● **Assignment**:
Each record, word for word and stripped of pictures, is what the answer should contain.

● **Extracted information**:
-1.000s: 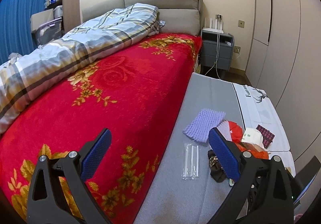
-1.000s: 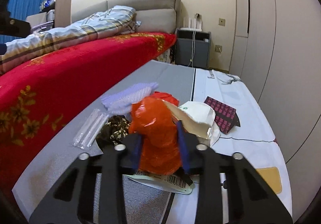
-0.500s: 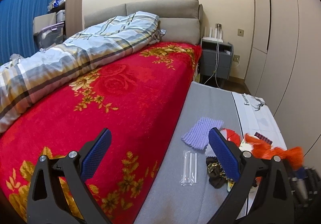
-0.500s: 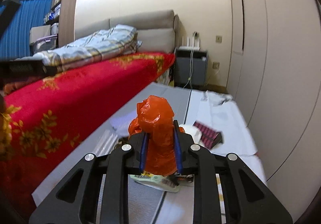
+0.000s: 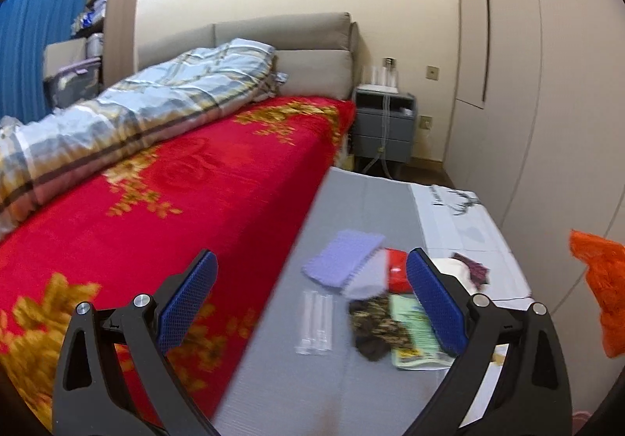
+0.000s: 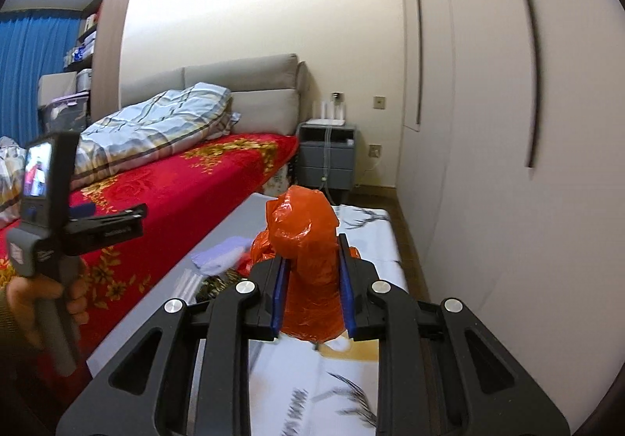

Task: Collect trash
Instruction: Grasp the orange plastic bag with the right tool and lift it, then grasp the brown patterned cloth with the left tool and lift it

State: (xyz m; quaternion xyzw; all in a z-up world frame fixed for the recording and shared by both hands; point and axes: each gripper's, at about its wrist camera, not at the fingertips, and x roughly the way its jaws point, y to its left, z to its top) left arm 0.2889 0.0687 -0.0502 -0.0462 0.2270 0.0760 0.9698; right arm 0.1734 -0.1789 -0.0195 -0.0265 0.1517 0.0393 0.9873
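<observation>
My right gripper is shut on a crumpled orange plastic bag, held up above the floor mats; the same orange bag shows at the right edge of the left wrist view. My left gripper is open with nothing between its blue pads, above a grey mat. On that mat lie a clear plastic sleeve, a purple foam net, a red packet, a dark patterned wrapper and a green leaflet.
A bed with a red flowered blanket and a plaid quilt fills the left. A grey nightstand stands by the headboard. Wardrobe doors line the right. A hand holds the left gripper's handle.
The right gripper has risen with the orange bag, lifting it off the pile of litter. The left gripper has shifted a little and tilted, so the litter sits more centred before it.
</observation>
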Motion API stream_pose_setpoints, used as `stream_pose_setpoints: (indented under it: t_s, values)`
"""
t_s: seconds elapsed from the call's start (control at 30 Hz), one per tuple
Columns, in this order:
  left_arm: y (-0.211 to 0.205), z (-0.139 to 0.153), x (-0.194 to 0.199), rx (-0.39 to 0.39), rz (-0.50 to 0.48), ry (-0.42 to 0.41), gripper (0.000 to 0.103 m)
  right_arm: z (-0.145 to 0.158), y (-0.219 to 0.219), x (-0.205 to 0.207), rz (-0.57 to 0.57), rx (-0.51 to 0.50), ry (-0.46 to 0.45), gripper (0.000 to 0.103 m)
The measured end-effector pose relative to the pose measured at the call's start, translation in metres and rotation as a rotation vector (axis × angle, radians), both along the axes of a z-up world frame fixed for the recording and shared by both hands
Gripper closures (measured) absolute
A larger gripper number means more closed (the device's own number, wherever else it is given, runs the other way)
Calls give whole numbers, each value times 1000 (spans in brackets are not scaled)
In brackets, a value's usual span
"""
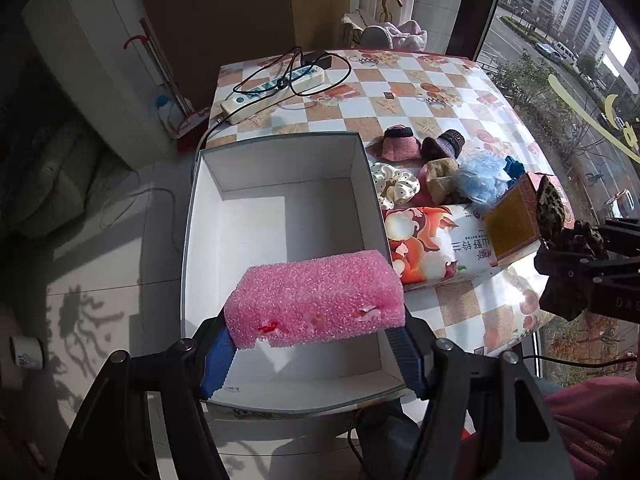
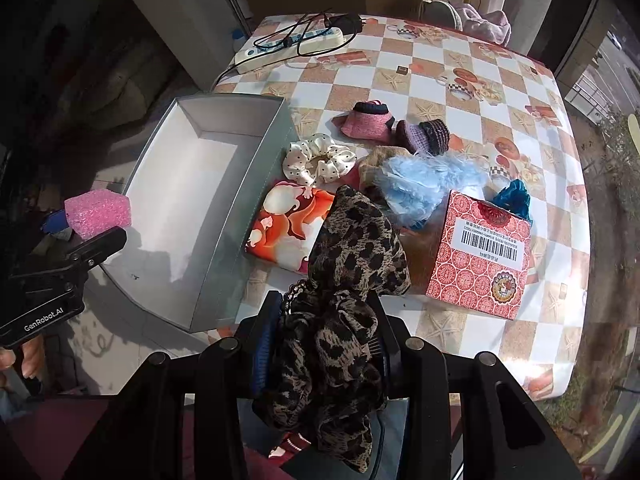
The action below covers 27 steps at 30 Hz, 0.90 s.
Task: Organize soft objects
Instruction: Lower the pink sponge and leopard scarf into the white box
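A: Which step is this?

B: The carrying step, I judge; the left gripper (image 1: 316, 344) is clamped on the pink sponge (image 1: 316, 300), its blue pads (image 1: 218, 360) pressing both ends, and the open grey box (image 1: 280, 184) lies directly beneath and ahead of its fingertips, with nothing in it yet.

A: And the other hand?

B: The right gripper (image 2: 320, 344) is clenched on the leopard-print scrunchie (image 2: 344, 280), which bunches up between the jaws; the box sits off to its left, and the remaining soft things, the polka-dot scrunchie (image 2: 318, 158) and the blue pouf (image 2: 428, 184), lie on the table (image 2: 480, 80) just ahead of it.

A: Next?

B: Probably lowering the sponge into the box and letting go; the right one needs to swing left over the rim first.
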<state>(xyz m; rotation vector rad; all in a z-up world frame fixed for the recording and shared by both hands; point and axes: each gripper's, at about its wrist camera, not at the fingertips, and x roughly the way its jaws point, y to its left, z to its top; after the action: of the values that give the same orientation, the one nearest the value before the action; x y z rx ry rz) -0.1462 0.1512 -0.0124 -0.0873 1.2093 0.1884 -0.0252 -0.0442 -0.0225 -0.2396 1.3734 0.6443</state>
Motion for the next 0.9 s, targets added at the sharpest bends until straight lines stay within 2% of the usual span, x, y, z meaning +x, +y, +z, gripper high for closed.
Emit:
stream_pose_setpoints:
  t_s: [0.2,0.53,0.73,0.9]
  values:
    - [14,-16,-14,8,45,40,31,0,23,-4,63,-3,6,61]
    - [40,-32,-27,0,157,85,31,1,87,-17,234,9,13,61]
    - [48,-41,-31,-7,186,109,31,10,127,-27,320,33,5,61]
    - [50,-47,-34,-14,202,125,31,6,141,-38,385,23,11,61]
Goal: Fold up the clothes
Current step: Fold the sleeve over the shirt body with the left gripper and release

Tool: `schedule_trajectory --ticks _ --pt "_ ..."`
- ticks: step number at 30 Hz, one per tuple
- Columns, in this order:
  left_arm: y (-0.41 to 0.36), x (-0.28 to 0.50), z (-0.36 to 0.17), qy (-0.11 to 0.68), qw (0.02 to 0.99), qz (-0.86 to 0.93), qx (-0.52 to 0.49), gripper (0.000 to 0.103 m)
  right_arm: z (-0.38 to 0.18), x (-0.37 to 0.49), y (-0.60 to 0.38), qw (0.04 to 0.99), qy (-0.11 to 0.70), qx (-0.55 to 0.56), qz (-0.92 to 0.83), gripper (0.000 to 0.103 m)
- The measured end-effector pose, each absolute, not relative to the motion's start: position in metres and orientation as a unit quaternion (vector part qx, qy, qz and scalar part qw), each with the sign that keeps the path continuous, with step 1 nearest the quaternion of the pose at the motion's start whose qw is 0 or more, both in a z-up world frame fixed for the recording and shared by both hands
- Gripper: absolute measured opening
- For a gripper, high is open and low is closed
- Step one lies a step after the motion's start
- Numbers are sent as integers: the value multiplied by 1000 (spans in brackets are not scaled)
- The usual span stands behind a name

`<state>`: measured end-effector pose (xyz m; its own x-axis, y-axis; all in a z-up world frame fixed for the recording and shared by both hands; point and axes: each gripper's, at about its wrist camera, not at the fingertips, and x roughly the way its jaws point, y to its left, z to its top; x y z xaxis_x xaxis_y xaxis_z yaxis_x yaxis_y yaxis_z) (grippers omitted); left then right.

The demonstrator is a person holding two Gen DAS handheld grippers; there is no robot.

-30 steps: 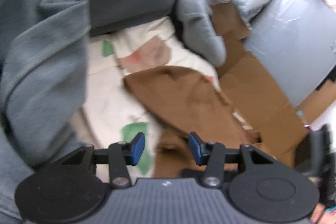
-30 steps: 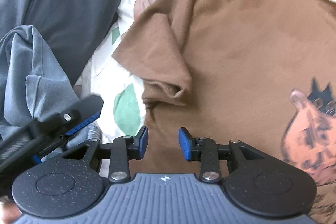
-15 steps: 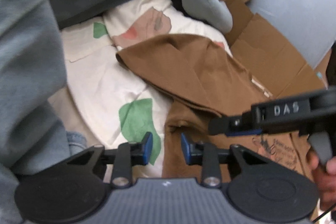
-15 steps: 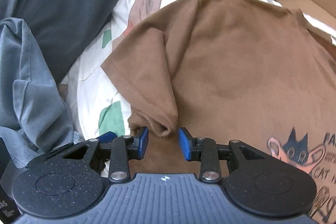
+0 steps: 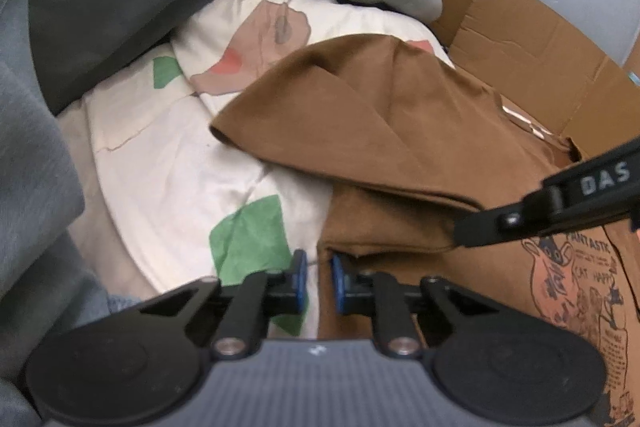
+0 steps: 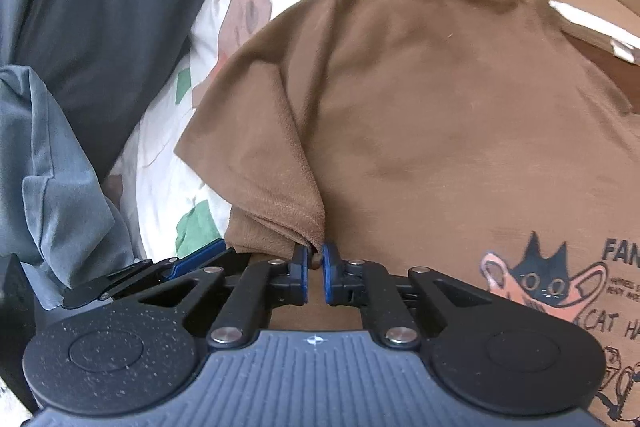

● **Reply**:
-1.000s: 
-1.000s: 
-0.500s: 
-0.500s: 
+0.000s: 
+0.000s: 

Task: Collect trash
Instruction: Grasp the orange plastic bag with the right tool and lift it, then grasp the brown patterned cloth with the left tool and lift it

State: (xyz m; quaternion xyzw; all in a z-up world frame fixed for the recording and shared by both hands; point and axes: each gripper's, at about its wrist camera, not at the fingertips, and x roughly the way its jaws point, y to its left, z to its top) left arm 0.2889 0.0687 -0.0502 -0.0462 0.2270 0.0760 0.9698; right arm 0.1734 -0.1789 -0.0195 -0.0265 0.1517 0.0393 0.9873
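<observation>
My right gripper is shut on a crumpled orange plastic bag, held up above the floor mats; the same orange bag shows at the right edge of the left wrist view. My left gripper is open with nothing between its blue pads, above a grey mat. On that mat lie a clear plastic sleeve, a purple foam net, a red packet, a dark patterned wrapper and a green leaflet.
A bed with a red flowered blanket and a plaid quilt fills the left. A grey nightstand stands by the headboard. Wardrobe doors line the right. A hand holds the left gripper's handle.
The right gripper has risen with the orange bag, lifting it off the pile of litter. The left gripper has shifted a little and tilted, so the litter sits more centred before it.
</observation>
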Motion API stream_pose_setpoints, used as `stream_pose_setpoints: (indented under it: t_s, values)`
"""
t_s: seconds elapsed from the call's start (control at 30 Hz), one per tuple
Columns, in this order:
  left_arm: y (-0.211 to 0.205), z (-0.139 to 0.153), x (-0.194 to 0.199), rx (-0.39 to 0.39), rz (-0.50 to 0.48), ry (-0.42 to 0.41), gripper (0.000 to 0.103 m)
  right_arm: z (-0.145 to 0.158), y (-0.219 to 0.219), x (-0.205 to 0.207), rz (-0.57 to 0.57), rx (-0.51 to 0.50), ry (-0.46 to 0.45), gripper (0.000 to 0.103 m)
The measured end-effector pose relative to the pose measured at the call's start, translation in metres and rotation as a rotation vector (axis × angle, radians), both along the axes of a z-up world frame fixed for the recording and shared by both hands
Gripper closures (measured) absolute
A larger gripper number means more closed (the device's own number, wherever else it is given, runs the other way)
Calls give whole numbers, each value times 1000 (spans in brackets are not scaled)
In brackets, a value's usual span
"""
The action below covers 27 steps at 30 Hz, 0.90 s.
Task: Organize soft objects
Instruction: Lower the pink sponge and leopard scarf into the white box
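A: Which step is this?

B: The carrying step, I judge; the left gripper (image 1: 316, 344) is clamped on the pink sponge (image 1: 316, 300), its blue pads (image 1: 218, 360) pressing both ends, and the open grey box (image 1: 280, 184) lies directly beneath and ahead of its fingertips, with nothing in it yet.

A: And the other hand?

B: The right gripper (image 2: 320, 344) is clenched on the leopard-print scrunchie (image 2: 344, 280), which bunches up between the jaws; the box sits off to its left, and the remaining soft things, the polka-dot scrunchie (image 2: 318, 158) and the blue pouf (image 2: 428, 184), lie on the table (image 2: 480, 80) just ahead of it.

A: Next?

B: Probably lowering the sponge into the box and letting go; the right one needs to swing left over the rim first.
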<state>(xyz m; rotation vector rad; all in a z-up world frame fixed for the recording and shared by both hands; point and axes: each gripper's, at about its wrist camera, not at the fingertips, and x roughly the way its jaws point, y to its left, z to its top; after the action: of the values that give the same orientation, the one nearest the value before the action; x y z rx ry rz) -0.1462 0.1512 -0.0124 -0.0873 1.2093 0.1884 -0.0252 -0.0442 -0.0225 -0.2396 1.3734 0.6443</state>
Motion for the next 0.9 s, targets added at the sharpest bends until straight lines stay within 2% of the usual span, x, y, z meaning +x, +y, +z, gripper high for closed.
Emit:
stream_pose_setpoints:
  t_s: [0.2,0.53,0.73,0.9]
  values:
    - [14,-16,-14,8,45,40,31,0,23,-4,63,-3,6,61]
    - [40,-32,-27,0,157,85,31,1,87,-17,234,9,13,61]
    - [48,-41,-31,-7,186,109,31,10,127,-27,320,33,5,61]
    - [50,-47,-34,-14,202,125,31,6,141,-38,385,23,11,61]
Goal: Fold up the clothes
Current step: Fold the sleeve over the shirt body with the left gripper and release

Tool: `schedule_trajectory --ticks _ --pt "_ ..."`
- ticks: step number at 30 Hz, one per tuple
- Columns, in this order:
  left_arm: y (-0.41 to 0.36), x (-0.28 to 0.50), z (-0.36 to 0.17), qy (-0.11 to 0.68), qw (0.02 to 0.99), qz (-0.86 to 0.93), qx (-0.52 to 0.49), gripper (0.000 to 0.103 m)
  right_arm: z (-0.38 to 0.18), x (-0.37 to 0.49), y (-0.60 to 0.38), qw (0.04 to 0.99), qy (-0.11 to 0.70), qx (-0.55 to 0.56), qz (-0.92 to 0.83), gripper (0.000 to 0.103 m)
- The measured end-effector pose, each absolute, not relative to the motion's start: position in metres and orientation as a unit quaternion (vector part qx, qy, qz and scalar part qw), each with the sign that keeps the path continuous, with step 1 nearest the quaternion of the pose at the motion's start whose qw is 0 or more, both in a z-up world frame fixed for the recording and shared by both hands
- Gripper: absolute measured opening
- For a gripper, high is open and low is closed
- Step one lies a step after the motion's start
- Numbers are sent as integers: the value multiplied by 1000 (spans in brackets are not scaled)
- The usual span stands behind a name

`<state>`: measured end-effector pose (xyz m; its own x-axis, y-axis; all in a z-up world frame fixed for the recording and shared by both hands; point and axes: each gripper's, at about its wrist camera, not at the fingertips, and x roughly the way its jaws point, y to its left, z to its top; x y z xaxis_x xaxis_y xaxis_z yaxis_x yaxis_y yaxis_z) (grippers omitted); left then right.

The demonstrator is a person holding two Gen DAS handheld grippers; there is no robot.

-30 steps: 
-30 steps: 
-15 steps: 
-15 steps: 
+0 steps: 
+0 steps: 

No more work remains in this exercise.